I'm not sure I understand. What does bluetooth have to do with the scale height? Why not just read the built in display?

The scale you used is specified to be 15mm high, still "too thick" for the OP. It's also a lot wider, about 1cm too wide to fit under my espresso machine.

jpender wrote:I'd read that these devices aren't suitable for quantitative measurement but that's a lot worse than I expected. I watched video where someone was placing calibration weights on one and it sure didn't look like the output was dropping fast enough to lose almost half its value in 60 seconds. Did your ohmmeter output look like this or was it dropping right off the bat?

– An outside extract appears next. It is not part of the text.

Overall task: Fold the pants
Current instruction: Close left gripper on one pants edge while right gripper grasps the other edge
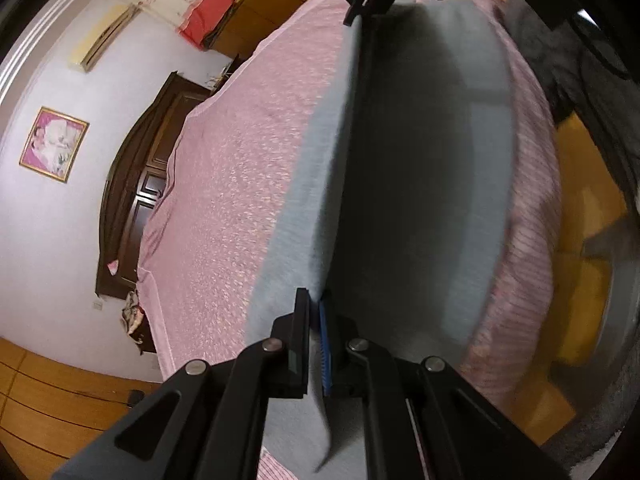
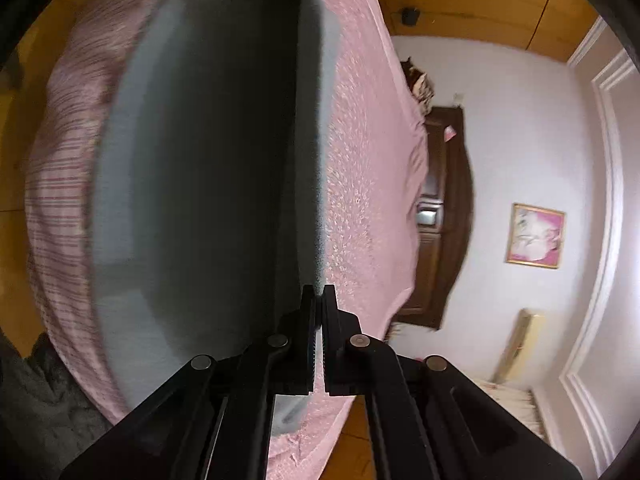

I was not getting this stable of a ohm reading as he is in the video. I don't have it hooked up to an Arduino yet, so wasn't able to graph, but the resistance pretty much started dropping as soon as I placed an item on the force pad. I'll try again to see if adding a platform on top to cover the entire surface would make a difference. Maybe I just got a defective part or user error. Could really be either in this case.

jpender wrote:I'm not sure I understand. What does bluetooth have to do with the scale height? Why not just read the built in display?

The scale you used is specified to be 15mm high, still "too thick" for the OP. It's also a lot wider, about 1cm too wide to fit under my espresso machine.

You're right, my bad. Deleted post